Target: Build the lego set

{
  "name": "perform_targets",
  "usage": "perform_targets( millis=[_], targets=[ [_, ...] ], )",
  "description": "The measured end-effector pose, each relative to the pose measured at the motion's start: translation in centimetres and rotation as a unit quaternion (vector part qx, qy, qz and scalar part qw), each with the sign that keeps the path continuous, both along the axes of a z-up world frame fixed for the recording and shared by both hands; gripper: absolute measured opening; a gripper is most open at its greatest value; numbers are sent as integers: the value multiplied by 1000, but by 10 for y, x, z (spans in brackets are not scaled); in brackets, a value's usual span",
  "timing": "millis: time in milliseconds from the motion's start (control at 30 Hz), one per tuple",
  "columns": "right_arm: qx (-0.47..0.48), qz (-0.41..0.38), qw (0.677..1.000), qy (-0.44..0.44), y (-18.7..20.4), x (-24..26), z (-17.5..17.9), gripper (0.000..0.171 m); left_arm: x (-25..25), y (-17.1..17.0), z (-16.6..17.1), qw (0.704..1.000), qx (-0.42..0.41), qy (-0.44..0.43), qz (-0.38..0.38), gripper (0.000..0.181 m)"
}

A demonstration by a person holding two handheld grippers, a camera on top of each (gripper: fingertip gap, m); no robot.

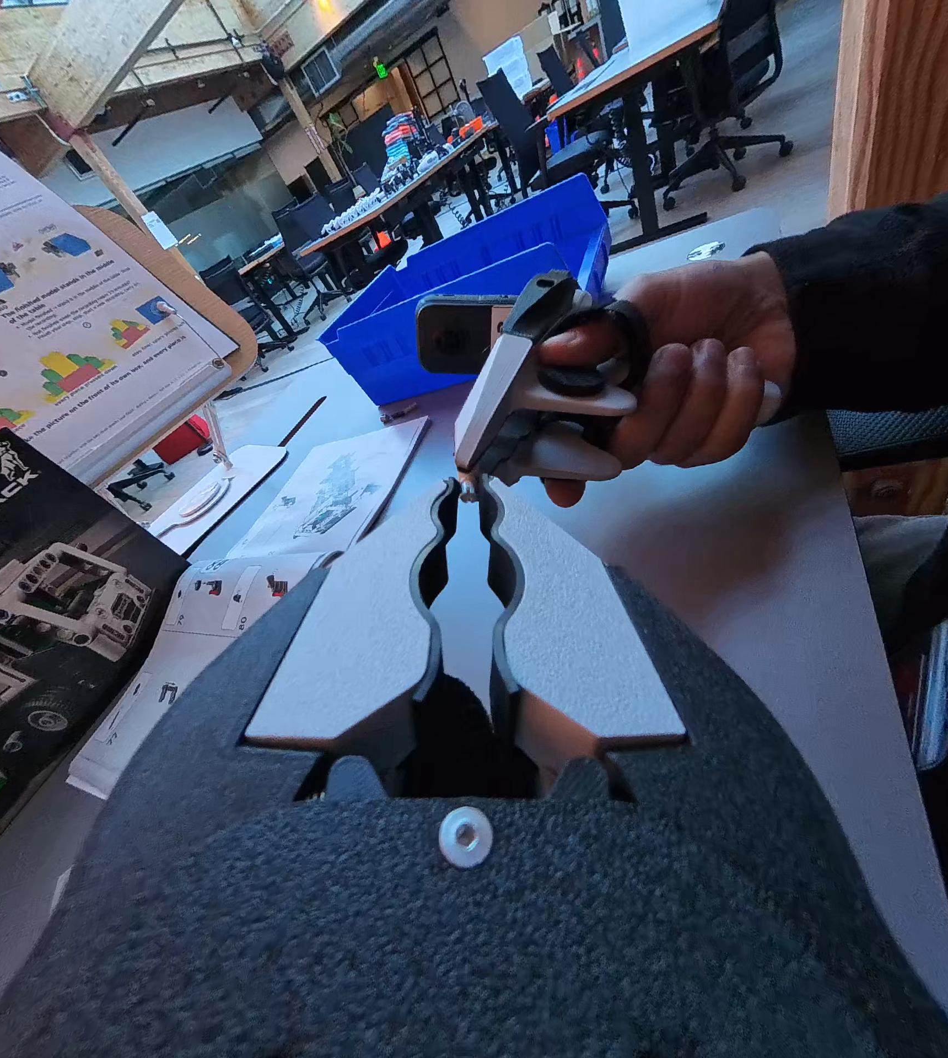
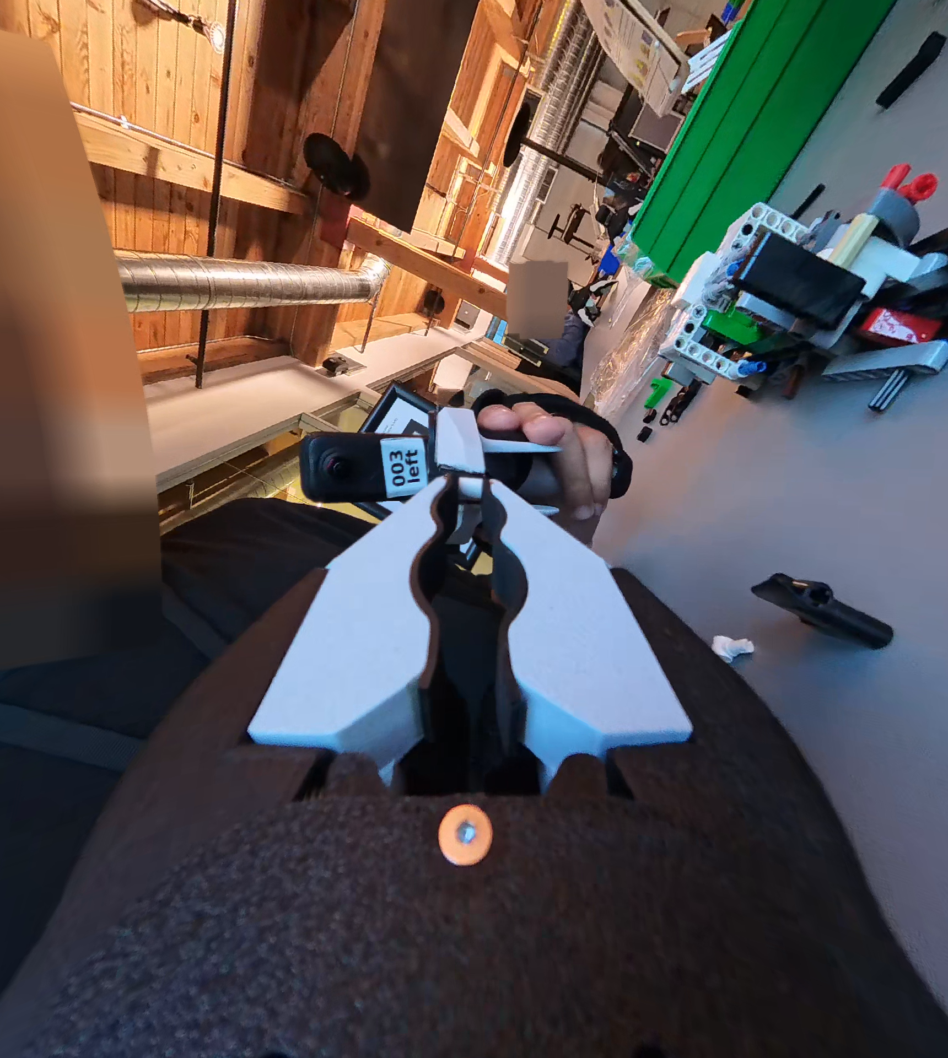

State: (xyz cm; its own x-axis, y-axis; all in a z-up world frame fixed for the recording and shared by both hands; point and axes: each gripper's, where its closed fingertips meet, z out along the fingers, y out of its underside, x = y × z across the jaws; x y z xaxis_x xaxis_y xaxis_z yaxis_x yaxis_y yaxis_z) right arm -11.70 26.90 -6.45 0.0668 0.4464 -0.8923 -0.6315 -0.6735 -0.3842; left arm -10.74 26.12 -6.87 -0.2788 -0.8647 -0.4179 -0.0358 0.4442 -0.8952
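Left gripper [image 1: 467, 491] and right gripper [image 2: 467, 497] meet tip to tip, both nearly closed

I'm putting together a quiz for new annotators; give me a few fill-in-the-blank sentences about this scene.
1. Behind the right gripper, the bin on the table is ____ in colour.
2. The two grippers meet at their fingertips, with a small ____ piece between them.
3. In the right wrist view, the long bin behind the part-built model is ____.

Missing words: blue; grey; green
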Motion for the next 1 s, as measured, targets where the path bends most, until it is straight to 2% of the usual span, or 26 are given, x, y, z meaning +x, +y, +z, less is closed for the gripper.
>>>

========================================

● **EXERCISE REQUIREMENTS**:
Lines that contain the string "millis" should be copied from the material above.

● **ANSWER TO THIS EXERCISE**:
  "usage": "perform_targets( millis=[_], targets=[ [_, ...] ], )",
  "timing": "millis: time in milliseconds from the motion's start (control at 30 Hz), one per tuple",

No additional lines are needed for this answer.